Still, a Church board meeting in 2023 concluded that marriages of same-sex couples should be done with "joy and free will." While there are clear theological contradictions, Lejon adds that only 1.1 per cent of all marriages that are conducted in the Church of Sweden are same-sex. CNE tried to contact Next and its lawyer in charge, Erik Danhard, for comment regarding the findings from the second investigation. Danhard: "Unfortunately, I have nothing else to add to this matter," he says in a written response.

Challenges to religious freedom

The Church of Sweden and Next's findings come when Sweden has undergone other legal cases within its Christian community. The Swedish Evangelical Alliance (SEA) says to Dagen that "religious freedom is being challenged" in the country.

The SEA also asks the UN Human Rights Council for another review of nationwide decisions undermining religious freedom in the country.
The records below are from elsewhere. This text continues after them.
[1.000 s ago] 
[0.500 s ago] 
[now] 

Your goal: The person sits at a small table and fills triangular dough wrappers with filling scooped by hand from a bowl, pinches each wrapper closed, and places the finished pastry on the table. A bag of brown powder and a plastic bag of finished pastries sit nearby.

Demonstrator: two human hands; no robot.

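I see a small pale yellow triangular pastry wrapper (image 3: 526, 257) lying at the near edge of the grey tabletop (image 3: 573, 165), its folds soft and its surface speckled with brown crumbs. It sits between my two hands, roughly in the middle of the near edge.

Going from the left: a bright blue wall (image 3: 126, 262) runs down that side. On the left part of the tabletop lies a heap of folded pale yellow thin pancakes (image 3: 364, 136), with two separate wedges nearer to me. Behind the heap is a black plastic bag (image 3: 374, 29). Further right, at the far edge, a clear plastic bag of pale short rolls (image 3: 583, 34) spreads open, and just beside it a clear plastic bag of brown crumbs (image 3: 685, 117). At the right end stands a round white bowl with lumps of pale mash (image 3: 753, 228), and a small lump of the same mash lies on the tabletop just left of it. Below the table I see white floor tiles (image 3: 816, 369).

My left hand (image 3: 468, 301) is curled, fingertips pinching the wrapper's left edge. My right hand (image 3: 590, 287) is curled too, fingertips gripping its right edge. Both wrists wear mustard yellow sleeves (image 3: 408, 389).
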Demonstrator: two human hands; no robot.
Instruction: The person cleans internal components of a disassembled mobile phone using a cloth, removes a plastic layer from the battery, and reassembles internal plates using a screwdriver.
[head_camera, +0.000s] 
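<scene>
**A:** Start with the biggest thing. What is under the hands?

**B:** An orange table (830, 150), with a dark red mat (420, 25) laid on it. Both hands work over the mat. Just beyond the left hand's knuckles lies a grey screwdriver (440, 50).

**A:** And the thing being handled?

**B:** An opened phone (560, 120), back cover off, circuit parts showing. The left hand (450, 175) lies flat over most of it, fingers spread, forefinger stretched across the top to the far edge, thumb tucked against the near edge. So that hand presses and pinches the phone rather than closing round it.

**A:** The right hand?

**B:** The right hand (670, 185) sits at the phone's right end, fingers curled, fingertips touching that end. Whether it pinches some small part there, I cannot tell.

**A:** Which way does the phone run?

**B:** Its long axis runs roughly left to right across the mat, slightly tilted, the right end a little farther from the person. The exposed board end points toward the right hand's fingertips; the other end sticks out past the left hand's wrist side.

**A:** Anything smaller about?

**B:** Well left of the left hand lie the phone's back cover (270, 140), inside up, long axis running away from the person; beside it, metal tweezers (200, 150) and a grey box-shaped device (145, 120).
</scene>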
The last review was conducted in 2020.

The need for blasphemy laws, the push to ban conversion therapy, and funding cuts to churches viewed as cults are a few more issues currently being handled by government authorities, the SEA mentions in Dagen.

In Furuhöjdskyrkan, a church saw part of its funding cut after its pastor preached a critical sermon covering LGBTQ topics. In another case, a Pentecostal church in Västerås has been deemed a "sect" by an authority at the town's municipality. The SEA says that if churches do not share beliefs that are considered "progressive," they are in danger of getting their funding denied once they are attributed as "cults" or "sects."